Extracted data entries
# # # # # # #

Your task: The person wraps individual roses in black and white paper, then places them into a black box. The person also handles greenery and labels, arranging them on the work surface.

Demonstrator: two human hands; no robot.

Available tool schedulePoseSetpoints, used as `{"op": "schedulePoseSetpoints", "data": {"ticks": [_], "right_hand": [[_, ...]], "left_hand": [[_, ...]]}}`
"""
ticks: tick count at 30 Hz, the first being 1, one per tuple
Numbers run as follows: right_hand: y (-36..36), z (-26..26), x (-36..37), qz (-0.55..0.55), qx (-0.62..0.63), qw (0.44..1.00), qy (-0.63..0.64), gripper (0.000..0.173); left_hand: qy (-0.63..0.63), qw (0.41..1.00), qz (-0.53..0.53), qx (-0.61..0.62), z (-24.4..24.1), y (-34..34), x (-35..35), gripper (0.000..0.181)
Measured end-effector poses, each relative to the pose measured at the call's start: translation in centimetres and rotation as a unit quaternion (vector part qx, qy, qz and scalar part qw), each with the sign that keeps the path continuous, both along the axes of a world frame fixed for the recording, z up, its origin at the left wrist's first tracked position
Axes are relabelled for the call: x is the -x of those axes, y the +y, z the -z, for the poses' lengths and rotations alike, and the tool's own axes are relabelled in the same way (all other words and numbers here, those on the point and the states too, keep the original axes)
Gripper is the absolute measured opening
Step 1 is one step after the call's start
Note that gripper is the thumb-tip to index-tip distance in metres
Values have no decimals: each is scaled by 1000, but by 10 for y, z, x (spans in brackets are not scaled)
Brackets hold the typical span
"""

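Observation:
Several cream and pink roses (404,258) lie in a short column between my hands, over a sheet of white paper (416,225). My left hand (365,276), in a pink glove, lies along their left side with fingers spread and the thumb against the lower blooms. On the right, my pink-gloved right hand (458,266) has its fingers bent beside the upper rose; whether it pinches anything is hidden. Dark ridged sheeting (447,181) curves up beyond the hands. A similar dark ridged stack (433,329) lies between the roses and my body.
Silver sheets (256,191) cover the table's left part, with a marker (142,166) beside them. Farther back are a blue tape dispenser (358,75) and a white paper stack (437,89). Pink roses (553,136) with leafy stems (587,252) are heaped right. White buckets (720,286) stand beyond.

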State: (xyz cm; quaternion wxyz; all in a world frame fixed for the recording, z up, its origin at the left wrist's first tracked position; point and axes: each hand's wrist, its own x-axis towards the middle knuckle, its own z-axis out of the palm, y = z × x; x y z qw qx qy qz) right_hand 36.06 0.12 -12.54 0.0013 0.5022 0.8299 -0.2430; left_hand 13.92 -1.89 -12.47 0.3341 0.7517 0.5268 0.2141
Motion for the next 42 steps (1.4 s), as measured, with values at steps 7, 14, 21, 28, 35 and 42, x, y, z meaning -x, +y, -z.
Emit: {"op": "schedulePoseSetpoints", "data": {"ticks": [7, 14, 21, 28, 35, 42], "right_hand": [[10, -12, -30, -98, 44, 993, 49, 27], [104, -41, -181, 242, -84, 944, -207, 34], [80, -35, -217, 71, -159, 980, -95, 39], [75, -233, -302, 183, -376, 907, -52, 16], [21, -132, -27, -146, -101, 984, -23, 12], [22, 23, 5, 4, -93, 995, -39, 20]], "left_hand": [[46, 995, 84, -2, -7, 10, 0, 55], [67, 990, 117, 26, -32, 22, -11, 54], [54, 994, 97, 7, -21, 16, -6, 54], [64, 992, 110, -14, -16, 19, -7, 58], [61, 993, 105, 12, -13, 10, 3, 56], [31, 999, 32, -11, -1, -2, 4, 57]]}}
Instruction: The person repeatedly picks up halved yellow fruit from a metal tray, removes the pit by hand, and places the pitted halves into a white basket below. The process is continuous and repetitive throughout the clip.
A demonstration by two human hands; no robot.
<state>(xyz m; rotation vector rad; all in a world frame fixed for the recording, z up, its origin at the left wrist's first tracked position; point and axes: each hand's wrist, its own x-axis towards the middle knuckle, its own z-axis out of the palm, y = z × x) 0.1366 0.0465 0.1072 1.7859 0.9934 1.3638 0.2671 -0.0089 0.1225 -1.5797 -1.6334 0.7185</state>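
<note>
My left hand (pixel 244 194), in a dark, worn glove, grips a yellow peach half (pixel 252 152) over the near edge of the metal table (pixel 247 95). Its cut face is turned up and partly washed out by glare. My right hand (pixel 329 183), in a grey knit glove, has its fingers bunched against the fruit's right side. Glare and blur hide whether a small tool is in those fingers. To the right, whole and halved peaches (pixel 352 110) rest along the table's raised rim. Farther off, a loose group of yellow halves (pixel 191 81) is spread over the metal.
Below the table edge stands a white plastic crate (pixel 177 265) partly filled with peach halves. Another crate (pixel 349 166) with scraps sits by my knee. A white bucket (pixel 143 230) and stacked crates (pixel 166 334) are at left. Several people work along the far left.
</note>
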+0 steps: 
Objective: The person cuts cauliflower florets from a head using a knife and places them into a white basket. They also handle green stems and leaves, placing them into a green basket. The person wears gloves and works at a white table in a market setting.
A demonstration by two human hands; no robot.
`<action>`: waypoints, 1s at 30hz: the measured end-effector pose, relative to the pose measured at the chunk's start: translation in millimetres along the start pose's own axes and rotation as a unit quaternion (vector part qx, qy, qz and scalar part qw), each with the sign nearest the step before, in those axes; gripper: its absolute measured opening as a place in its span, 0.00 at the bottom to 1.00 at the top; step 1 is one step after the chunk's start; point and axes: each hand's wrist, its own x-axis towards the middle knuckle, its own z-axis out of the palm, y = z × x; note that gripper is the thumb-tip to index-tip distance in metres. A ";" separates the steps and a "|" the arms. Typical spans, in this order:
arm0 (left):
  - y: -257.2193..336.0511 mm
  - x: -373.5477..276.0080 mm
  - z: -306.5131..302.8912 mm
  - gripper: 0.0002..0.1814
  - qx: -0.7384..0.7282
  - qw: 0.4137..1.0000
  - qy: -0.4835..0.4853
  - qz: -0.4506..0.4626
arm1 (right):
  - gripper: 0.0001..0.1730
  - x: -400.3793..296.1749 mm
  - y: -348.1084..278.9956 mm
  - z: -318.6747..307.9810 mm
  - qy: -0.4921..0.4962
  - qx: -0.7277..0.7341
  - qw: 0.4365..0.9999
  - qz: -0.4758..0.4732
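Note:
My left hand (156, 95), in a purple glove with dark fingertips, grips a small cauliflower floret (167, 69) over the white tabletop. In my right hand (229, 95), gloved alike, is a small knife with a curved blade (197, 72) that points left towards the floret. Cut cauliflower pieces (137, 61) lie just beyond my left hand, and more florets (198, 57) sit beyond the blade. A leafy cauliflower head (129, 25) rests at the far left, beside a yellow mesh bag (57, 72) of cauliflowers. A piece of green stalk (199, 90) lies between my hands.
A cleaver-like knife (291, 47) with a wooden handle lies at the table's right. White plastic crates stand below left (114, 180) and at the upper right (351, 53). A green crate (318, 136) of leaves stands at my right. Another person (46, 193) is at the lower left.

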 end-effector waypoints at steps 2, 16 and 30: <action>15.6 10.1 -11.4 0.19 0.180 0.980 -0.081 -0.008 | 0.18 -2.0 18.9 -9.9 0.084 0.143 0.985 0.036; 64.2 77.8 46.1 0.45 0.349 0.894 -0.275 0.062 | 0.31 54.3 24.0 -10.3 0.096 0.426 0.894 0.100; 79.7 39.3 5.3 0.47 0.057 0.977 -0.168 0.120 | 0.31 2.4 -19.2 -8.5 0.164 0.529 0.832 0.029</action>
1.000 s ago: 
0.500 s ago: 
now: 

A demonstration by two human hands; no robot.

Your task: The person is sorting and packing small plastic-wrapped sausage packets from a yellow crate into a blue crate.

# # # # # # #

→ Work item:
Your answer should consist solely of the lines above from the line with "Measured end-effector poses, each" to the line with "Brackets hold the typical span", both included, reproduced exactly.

→ Solution:
Measured end-effector poses, each relative to the pose measured at the call's start: translation in centimetres and rotation as a unit quaternion (vector part qx, qy, qz and scalar part qw), each with the sign that keeps the path continuous, both along the axes of a world frame fixed for the recording, z up, its origin at the left wrist's first tracked position
Axes are relabelled for the call: x is the -x of those axes, y the +y, z the -z, for the poses' lengths and rotations alike, and the tool's own axes are relabelled in the same way (all other words and numbers here, those on the point and the states too, keep the original axes)
Gripper is the absolute measured opening
Step 1 is one step after the call's start
Note that gripper is the thumb-tip to index-tip distance in metres
Values have no decimals: each is scaled by 1000, but by 10 for y, z, x (spans in brackets are not scaled)
Brackets hold the typical span

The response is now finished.